Una batalla de tensiones, de “extensiones” e “intensiones”, en un campo afectivo donde lo vibrátil de las fuerzas nativas de resistencia se lanzan a la confrontación insistente de una vida sin más, de una vida singular. Nada personal, nada individual, pura multiplicación de pliegues anónimos, afectos de una comunidad subterránea que no quiere ser reconocida, tan sólo dejada en paz.

   

       
No es más que danza, dicen. Una danza como territorio de experimentación sensible, una danza micropolítica que potencia los cuerpos efervescentes ante la anestesiada vida cotidiana, donde debe usar(se) lo que todos usan para tener la dignidad de una vida común. Y entre lo común se danza, con ese mínimo movimiento, con un con-mover extendido que afecta y recuerda un pasaje olvidado, que despierta un pas(e)ar repetido e ignorado, que funciona como operativa de desarticulación de la autómata vivencial. 

Se trata de una danza que apuesta por amplificar los pliegues de lo sensible y hacer proliferar las afecciones del alma. Porque tal vez sea ésa la mágica transformación del cuerpo, dar vida al alma sensible que adormece en las más íntimas entrañas de nuestros cuerpos. Quizás lo “interior” de la ropa vaya más allá de la desnudez y evoque el colorido fulgor del alma en sus carnales experiencias, en su profundidad más superficial.

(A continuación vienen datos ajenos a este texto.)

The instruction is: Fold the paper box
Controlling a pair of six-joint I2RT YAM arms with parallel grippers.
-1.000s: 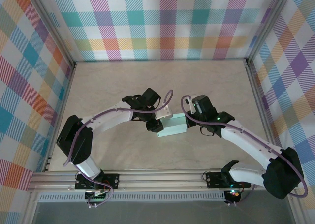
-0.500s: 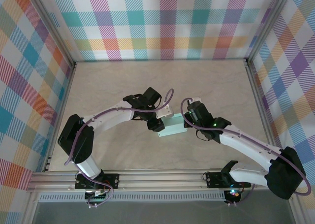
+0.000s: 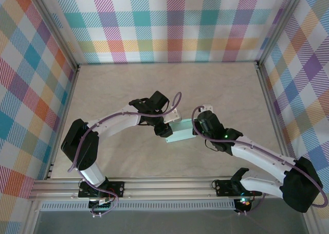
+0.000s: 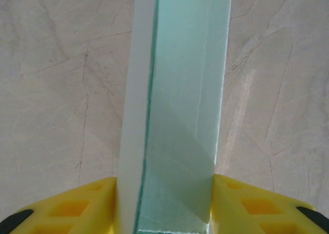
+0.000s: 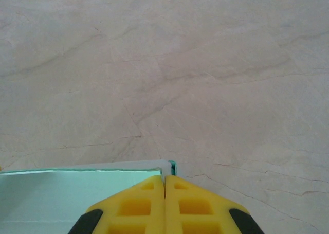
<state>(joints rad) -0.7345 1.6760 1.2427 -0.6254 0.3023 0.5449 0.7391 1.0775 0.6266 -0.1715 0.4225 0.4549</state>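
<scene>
The paper box (image 3: 181, 131) is a small pale mint-blue card box lying mid-table between the two arms. My left gripper (image 3: 165, 127) is at its left end. In the left wrist view the box (image 4: 182, 105) runs away from the camera, and my left gripper (image 4: 163, 185) is shut on it, one yellow finger (image 4: 92, 200) against each long side. My right gripper (image 3: 197, 128) is at the box's right end. In the right wrist view my right gripper (image 5: 164, 178) is shut, its tips resting at a corner of the box (image 5: 67, 193), with nothing seen between them.
The table (image 3: 128, 85) is pale marbled stone. Metal frame posts (image 3: 69, 79) and checked cloth walls close off the left, right and far sides. A metal rail (image 3: 164, 190) with both arm bases runs along the near edge.
My right wrist has drawn a little toward the near edge while staying at the box's right end. The box and my left gripper have hardly moved.
</scene>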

Ropa Interior, expresa la desnudez de un cuerpo que no desea vestirse, que (re)clama con voz anímica cuando la ropa aprieta y sofoca, la desnudez de un cuerpo que resiste el embate de los que se apropiaron del alma como identidad última. Pues se ha hecho creer que el alma pertenece a otros ámbitos, pero no hay más alma que la producida en un encuentro entre cuerpos vivos, que atenta y cuidadosamente se apoyan, se sienten, se rozan, se calman, se rinden, se ronronean, se acarician, se vierten, se ocultan, se grisean, se palmean, se patinan, se aman. Tal vez, hoy, no haya mayor revolución que sostener un gesto amorosamente en el tiempo. 

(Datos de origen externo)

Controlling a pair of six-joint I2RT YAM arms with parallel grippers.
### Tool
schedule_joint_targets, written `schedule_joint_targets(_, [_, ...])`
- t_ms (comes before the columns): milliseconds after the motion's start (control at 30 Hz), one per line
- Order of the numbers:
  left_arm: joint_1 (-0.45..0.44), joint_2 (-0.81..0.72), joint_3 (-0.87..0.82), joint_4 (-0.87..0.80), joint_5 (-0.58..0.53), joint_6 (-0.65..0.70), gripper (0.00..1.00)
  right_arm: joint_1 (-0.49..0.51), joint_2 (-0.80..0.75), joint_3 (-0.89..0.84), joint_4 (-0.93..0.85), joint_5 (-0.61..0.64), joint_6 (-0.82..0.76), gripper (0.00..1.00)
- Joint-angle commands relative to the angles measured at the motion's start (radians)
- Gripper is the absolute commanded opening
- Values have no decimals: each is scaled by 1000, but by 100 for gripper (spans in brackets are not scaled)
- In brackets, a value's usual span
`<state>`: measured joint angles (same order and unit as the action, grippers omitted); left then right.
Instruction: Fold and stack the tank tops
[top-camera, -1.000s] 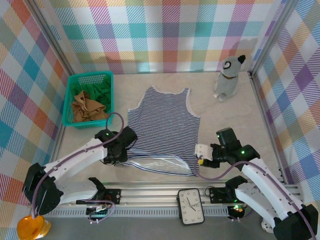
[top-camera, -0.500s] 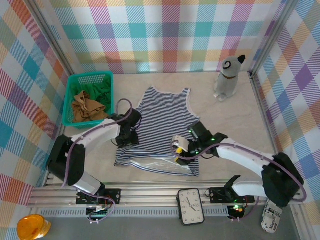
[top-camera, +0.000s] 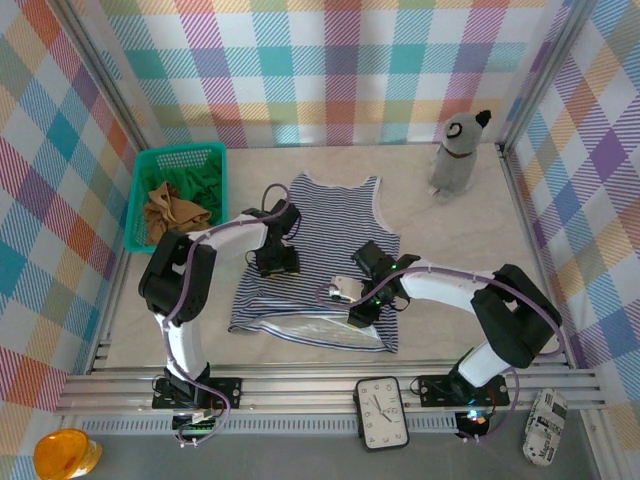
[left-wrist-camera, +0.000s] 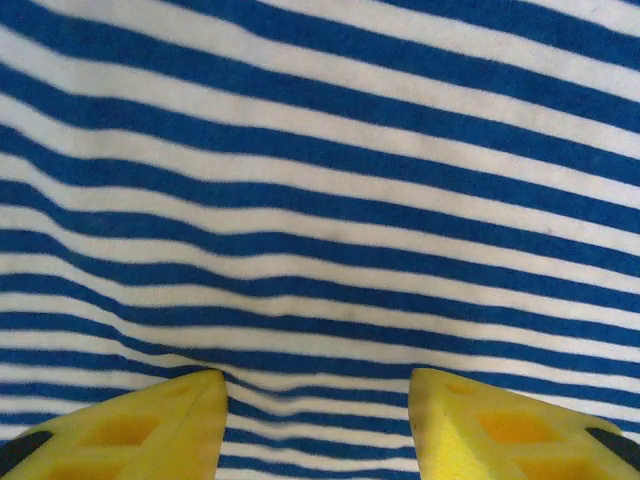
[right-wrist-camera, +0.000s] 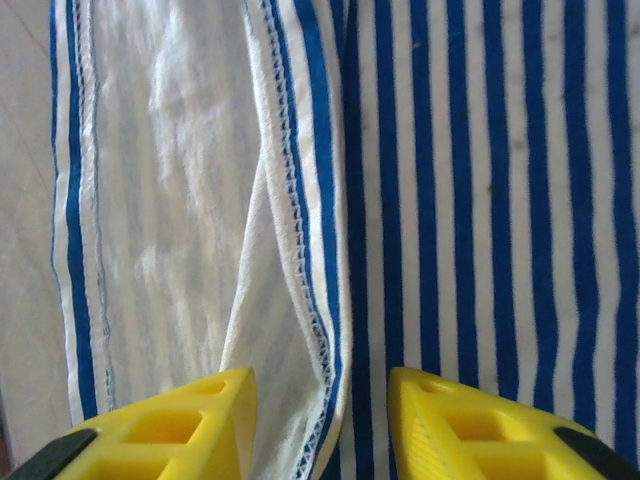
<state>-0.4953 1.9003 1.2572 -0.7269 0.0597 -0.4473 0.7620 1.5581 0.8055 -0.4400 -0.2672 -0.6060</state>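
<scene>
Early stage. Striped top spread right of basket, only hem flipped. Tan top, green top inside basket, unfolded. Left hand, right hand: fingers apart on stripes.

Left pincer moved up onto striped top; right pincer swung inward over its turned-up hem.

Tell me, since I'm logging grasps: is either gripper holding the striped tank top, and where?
Nothing is held. The left gripper stands open over the striped tank top; the right gripper stands open astride its turned-back hem.
</scene>
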Motion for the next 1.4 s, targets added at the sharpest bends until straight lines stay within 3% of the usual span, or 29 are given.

El alma nunca ha dejado de ser el quantum intensivo de las relaciones corporales, y la danza, ésta danza llamada a sus contemporáneos, el trazado íntimo de una vida que aún no está definida ni figurada. Se trata quizás, de una danza que apuesta a la sensibilidad futura, aún no inventada. Ahí la línea oceánica que esta obra “contemporánea” produce: una y mil posibilidades de co-crear la potencia vital de un cuerpo siempre nuevo.